Ich wünsche mir bezahlbare Energiepreise, ausreichenden Fachkräftenachwuchs, weniger Bürokratie und geringere Lohnnebenkosten. Oh, das sind ja schon vier Wünsche. In allererster Linie wünsche ich mir verlässliche Rahmenbedingungen für unsere Mitgliedsunternehmen. Handwerkerinnen und Handwerker müssen wieder langfristig planen können.
Bereits in Ihrer Antrittsrede haben Sie das Thema „Unternehmensnachfolge“ hervorgehoben. Wie sehen Sie hier das Südthüringer Handwerk aufgestellt?
Ich sehe in der Nachfolgefrage eine Mammutaufgabe, nicht nur für die betroffenen Unternehmen, sondern für das ganze Südthüringer Handwerk. Die demografische Entwicklung macht auch vor den Betriebsinhabern nicht Halt. Bis 2026 benötigen rund 3.800 Unternehmen im Freistaat eine Nachfolge, darunter auch eine Vielzahl von Handwerksunternehmen. Das betrifft vor allem die Lebensmittel-, Kfz- und Gesundheitshandwerke.

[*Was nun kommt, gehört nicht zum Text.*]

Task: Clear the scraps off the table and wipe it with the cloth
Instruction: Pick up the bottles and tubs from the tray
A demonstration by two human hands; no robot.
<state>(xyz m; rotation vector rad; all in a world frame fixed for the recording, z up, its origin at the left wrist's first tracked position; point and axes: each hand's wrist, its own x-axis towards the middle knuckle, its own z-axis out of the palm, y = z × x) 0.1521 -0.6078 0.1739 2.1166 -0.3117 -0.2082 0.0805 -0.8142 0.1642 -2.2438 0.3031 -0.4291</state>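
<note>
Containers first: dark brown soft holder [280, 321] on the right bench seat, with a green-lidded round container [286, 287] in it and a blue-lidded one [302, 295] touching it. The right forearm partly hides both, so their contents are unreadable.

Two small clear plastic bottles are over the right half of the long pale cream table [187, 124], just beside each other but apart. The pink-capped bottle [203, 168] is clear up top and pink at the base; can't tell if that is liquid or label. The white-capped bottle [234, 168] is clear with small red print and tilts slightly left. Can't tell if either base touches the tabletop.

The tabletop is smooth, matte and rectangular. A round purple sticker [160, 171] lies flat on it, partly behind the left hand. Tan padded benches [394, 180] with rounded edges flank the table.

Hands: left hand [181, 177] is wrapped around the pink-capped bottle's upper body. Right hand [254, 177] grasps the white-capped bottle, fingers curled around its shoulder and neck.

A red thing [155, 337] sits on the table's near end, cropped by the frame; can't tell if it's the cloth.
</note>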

Für junge Meisterinnen und Meister sehe ich da eine ganz große Chance, sich eine eigene Existenz aufzubauen. Man darf aber auch nicht verhehlen, dass es in vielen Unternehmen schon fünf vor zwölf ist. Mitarbeiter und Kunden brauchen Sicherheit, wie es weitergeht. Um die Nachfolgeregelung sollte man sich beizeiten kümmern, denn das geht nicht von heute auf morgen. Fünf Jahre sollte man mindestens einplanen und es ist nicht einfach, einen passenden Nachfolger zu finden. Die Uhr tickt.
Sie sind auch selbständiger Handwerksmeister. Was raten Sie Ihren Mitgliedsunternehmen, die vor dieser Herausforderung stehen?

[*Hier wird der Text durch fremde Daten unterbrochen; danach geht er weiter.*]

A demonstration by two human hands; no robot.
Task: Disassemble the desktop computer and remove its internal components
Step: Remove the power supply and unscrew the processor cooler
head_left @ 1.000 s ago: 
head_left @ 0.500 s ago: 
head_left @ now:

Zum Glück habe ich für mein Unternehmen noch etwas Zeit, ich mache mir aber natürlich auch jetzt schon meine Gedanken. Zu allererst sollte man sich kompetenten Rat holen, um einen Überblick zu gewinnen. Am unkompliziertesten geht das bei der Betriebsberatung der Handwerkskammer. Dort lassen sich bereits viele Fragen klären, zum Beispiel rechtliche Erfordernisse, wie man an belastbare Zahlen etwa zum Unternehmenswert kommt, sowie gezielte Unterstützungs- und Finanzierungsmöglichkeiten.
Auf der anderen Seite finde ich die Projekte des ThEx (Thüringer Zentrum für Existenzgründung und Unternehmertum) überaus spannend. Dabei merken Viele: Der Meisterbrief ist nicht nur ein Qualitätssiegel, sondern auch die Eintrittskarte in die Selbständigkeit. Es sollten meiner Meinung nach künftig noch viel mehr Meisterinnen und Meister auf ihr unternehmerisches Können vertrauen und diesen Schritt wagen.
Was kann die Politik tun, um zu helfen?
Das eigene Unternehmen ist ein wenig wie das eigene Kind: Man hat es über Jahrzehnte aufgebaut - mit Fleiß, Schweiß und Leidenschaft - und ist durch Höhen und Tiefen gegangen. Man möchte es in guten Händen wissen. Deswegen machen sich Selbständige die Suche nach einem passenden Nachfolger nie leicht. Sie brauchen den Freiraum für diese Lebensentscheidung, ohne dass die Alltagsbürokratie ihnen Zeit und Nerven raubt.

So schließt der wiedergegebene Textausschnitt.